During the height of the Ebola crisis, Liberia received nearly $2.4 billion in international aid.
But tracking how much of that went directly to survivor programs is almost impossible. Reports from donor agencies highlight “capacity-building,” “strengthening systems,” and “supporting resilience.” Survivors say those words never translated into food, healthcare, or jobs. In 2017, the Liberian government launched the National Ebola Survivors Network with fanfare, promising to coordinate assistance. Today, that network struggles with funding, leadership wrangles, and lack of support.
“The money passed through many hands, but very little reached the survivors,” says an NGO worker who requested anonymity. “It’s the same story in Liberia, donors give, officials manage, and the people suffer.” This echoes a larger problem: Liberia’s governance crisis, where corruption and weak accountability rob citizens of justice. Survivors, who paid the highest price during the Ebola epidemic, are now paying again through neglect.
Survivors in the Shadow of COVID-19
The COVID-19 pandemic re-opened old wounds. As the world scrambled to fight a new virus, Ebola survivors felt déjà vu. They watched as billions were mobilized for vaccines, testing, and treatment. Yet their own health needs remained unmet. “People think Ebola is over, but for us, it never ended,” says James.
“My eyes still hurt. My joints still swell. But nobody cares. It feels like we are ghosts, alive but invisible.” The irony is cruel: lessons from Ebola helped shape global responses to COVID-19. Survivors in Liberia feel the world learned from their pain but gave nothing back.
A Nation’s Moral Failure
Why does this matter now, a decade later? Because how a nation treats its survivors says everything about its soul. Liberia celebrates “resilience” every Independence Day. Politicians invoke the memory of Ebola to showcase strength. But the survivors, living testaments to resilience, remain in poverty. It is a moral failure. These are people who endured unbearable loss. They buried families in mass graves. They survived loneliness in isolation units. They returned to communities that feared them. To abandon them now is to erase their humanity.
The Human Cost of Neglect
The neglect has real consequences. Survivors report higher rates of blindness, miscarriages, and chronic pain. Many cannot afford school fees for their children, leading to another generation trapped in poverty. “I feel like I died with my family, only my body is walking,” says Hawa. “If they had kept their promise, maybe I would feel alive again.” Survivors are not just patients; they are living libraries of lessons. Ignoring them means losing valuable knowledge about resilience, community healing, and epidemic recovery.
What Must Be Done
The way forward requires courage and compassion. Liberia’s government must:
- Audit survivor funds – An independent review of how Ebola survivor aid was spent is essential. Accountability restores trust.
- Provide free lifelong healthcare – Survivors should not pay a cent for treatment of post-Ebola complications.
- Launch anti-stigma campaigns – Communities need education to end discrimination.
- Offer survivor scholarships and jobs – Children of survivors should receive education support, while adult survivors deserve targeted job programs.

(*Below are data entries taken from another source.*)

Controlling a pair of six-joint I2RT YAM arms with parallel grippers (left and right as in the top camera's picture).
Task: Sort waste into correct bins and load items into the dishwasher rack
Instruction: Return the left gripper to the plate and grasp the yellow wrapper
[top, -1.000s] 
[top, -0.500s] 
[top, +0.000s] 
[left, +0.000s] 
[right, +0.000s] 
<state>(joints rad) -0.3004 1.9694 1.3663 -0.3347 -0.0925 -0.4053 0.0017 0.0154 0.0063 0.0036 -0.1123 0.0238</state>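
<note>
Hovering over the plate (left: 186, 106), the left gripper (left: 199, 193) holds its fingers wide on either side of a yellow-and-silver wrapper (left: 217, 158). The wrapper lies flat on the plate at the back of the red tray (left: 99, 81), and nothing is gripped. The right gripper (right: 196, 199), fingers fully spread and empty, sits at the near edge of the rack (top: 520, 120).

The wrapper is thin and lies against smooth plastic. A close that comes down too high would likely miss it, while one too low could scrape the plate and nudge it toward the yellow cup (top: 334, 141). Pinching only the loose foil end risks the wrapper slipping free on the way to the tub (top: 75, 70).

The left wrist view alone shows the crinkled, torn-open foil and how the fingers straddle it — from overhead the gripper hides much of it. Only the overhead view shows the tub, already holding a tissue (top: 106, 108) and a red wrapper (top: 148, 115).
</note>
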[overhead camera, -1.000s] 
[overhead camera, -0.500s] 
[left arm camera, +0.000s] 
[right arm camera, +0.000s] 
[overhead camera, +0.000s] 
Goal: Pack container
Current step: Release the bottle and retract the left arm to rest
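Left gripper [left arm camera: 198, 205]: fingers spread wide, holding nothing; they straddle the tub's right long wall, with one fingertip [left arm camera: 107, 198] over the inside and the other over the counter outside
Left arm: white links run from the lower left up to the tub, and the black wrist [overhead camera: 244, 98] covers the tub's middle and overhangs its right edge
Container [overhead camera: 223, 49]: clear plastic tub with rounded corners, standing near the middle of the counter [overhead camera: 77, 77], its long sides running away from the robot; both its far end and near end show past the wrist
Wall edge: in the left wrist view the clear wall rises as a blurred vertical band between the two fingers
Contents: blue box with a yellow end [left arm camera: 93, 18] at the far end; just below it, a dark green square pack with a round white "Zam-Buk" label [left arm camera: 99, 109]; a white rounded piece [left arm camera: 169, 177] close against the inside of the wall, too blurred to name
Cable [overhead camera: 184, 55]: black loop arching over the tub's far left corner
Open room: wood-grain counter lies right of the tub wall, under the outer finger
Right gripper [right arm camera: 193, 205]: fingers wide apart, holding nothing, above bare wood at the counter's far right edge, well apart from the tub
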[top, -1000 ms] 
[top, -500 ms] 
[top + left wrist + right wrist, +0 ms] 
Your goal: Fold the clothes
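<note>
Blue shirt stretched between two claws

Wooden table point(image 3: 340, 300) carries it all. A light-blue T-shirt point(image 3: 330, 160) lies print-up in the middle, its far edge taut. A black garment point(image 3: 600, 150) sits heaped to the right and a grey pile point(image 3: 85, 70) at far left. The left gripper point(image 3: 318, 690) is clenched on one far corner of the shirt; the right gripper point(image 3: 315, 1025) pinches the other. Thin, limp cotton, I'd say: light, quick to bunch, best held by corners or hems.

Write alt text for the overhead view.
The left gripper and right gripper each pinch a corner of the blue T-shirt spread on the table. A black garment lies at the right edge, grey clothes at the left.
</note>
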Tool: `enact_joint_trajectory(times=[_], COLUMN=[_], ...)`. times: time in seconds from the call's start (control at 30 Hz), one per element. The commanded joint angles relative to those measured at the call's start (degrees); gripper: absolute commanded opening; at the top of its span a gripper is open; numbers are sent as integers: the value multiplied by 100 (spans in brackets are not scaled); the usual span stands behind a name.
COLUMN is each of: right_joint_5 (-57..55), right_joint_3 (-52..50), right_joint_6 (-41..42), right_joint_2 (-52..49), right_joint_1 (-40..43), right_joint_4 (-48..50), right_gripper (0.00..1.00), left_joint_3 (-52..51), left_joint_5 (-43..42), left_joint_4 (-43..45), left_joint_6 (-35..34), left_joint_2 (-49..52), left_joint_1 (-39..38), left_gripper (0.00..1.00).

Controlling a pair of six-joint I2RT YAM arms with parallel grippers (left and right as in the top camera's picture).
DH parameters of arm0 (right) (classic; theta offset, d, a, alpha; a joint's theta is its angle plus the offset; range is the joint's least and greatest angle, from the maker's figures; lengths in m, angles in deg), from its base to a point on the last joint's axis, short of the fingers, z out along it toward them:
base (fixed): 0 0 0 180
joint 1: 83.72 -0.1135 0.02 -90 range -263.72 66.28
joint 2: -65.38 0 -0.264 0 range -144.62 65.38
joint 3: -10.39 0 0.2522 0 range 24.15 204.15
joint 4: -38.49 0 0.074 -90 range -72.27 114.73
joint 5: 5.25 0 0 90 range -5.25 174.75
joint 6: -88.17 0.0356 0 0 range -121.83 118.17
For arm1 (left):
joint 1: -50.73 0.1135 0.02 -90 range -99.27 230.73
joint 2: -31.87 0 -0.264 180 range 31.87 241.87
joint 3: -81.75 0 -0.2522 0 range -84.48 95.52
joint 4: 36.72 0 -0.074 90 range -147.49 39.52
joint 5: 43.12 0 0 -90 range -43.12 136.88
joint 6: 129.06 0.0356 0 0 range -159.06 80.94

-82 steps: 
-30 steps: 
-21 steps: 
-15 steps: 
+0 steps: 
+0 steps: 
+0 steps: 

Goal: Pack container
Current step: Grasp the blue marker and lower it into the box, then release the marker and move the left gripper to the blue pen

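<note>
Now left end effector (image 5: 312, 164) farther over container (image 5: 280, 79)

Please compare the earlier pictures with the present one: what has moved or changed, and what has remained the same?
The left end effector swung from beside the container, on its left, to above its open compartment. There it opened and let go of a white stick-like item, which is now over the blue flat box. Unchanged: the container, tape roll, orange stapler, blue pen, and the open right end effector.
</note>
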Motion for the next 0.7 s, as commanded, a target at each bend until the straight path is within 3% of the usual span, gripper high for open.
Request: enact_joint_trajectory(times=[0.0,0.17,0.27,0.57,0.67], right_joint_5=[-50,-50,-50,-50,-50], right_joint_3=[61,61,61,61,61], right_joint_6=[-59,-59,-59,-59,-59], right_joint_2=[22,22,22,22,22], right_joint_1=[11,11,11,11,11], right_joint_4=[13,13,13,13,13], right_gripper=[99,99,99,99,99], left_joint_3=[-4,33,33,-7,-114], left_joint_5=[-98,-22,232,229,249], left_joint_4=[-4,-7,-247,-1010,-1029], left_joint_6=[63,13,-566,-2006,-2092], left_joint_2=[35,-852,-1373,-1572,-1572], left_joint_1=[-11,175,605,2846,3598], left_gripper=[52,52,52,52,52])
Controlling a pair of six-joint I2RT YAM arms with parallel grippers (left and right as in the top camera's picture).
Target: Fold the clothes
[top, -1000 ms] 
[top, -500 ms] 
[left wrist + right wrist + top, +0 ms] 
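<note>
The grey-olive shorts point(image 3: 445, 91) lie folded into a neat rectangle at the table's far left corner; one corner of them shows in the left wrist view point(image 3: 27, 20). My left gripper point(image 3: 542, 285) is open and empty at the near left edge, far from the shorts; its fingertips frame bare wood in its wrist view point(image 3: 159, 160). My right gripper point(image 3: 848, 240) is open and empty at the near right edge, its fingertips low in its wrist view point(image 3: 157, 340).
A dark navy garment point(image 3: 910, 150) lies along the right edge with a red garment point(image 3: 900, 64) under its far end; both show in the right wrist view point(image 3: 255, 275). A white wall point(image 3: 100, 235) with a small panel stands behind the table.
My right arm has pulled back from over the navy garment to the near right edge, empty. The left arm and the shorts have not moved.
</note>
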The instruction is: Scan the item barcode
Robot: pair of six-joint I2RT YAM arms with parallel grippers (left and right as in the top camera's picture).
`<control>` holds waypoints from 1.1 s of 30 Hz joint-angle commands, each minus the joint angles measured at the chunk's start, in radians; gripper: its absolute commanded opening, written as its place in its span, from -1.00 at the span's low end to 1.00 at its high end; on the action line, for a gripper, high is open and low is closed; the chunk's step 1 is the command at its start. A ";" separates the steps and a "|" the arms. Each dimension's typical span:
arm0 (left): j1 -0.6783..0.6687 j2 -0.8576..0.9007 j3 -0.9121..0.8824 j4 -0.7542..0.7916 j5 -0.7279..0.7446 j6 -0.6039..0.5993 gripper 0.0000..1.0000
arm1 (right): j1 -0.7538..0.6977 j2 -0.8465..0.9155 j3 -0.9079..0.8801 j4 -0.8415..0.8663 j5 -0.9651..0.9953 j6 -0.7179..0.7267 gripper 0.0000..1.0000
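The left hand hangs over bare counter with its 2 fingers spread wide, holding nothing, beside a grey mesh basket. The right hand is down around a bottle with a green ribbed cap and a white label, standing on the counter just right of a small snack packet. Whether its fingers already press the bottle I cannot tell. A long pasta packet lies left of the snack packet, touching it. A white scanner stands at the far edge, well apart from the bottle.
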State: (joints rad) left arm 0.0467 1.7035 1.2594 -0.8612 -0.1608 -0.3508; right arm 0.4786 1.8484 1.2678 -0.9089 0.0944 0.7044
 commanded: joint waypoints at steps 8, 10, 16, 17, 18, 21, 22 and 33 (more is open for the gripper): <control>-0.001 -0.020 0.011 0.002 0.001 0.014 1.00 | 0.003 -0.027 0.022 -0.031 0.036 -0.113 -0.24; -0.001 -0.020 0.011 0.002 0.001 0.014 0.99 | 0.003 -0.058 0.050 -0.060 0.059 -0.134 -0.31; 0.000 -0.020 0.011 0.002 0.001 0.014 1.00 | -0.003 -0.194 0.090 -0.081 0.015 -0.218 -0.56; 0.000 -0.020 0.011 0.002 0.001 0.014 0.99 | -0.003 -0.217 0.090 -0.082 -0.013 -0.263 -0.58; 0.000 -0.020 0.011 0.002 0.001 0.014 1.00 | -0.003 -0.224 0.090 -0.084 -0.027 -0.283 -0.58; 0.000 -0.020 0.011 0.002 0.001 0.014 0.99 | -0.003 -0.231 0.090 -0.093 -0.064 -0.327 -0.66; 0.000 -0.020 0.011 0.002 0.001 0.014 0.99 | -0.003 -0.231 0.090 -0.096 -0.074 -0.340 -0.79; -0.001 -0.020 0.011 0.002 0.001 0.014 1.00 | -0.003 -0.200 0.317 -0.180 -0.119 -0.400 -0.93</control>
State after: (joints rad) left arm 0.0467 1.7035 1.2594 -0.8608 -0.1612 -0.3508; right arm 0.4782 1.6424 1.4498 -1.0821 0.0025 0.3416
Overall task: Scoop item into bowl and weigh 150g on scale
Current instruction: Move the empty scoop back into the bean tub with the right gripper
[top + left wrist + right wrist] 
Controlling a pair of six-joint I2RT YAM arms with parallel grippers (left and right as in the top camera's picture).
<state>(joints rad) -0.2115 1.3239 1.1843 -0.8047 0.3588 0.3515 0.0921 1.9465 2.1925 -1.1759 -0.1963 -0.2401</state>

- Partner with survivor networks – Survivors must lead their own advocacy. Government should support, not control, their voices.
Closing Reflections
On the beach in West Point, as the sun dipped into the Atlantic, Hawa whispered words that carried both grief and defiance: “They thought Ebola finished when they buried my family. But Ebola is still here, inside me, inside all of us who survived. If they cannot see us, then Liberia has no heart.” The ghost of Ebola haunts Liberia not because of the virus, but because of the silence that followed it. The real epidemic now is neglect. And until survivors receive justice, Liberia’s healing remains incomplete.
About the author:
George S. Tengbeh is a Labour & Environmental Justice Advocate, researcher on climate change, and expert in Public Sector Management, Labour Economics & Policy, Governance, and Water Resource Management. He is the founder of the Liberia Labour and Governance Alliance (LILGA), a non-political civil society organization dedicated to exposing unfair labour practices and promoting good governance.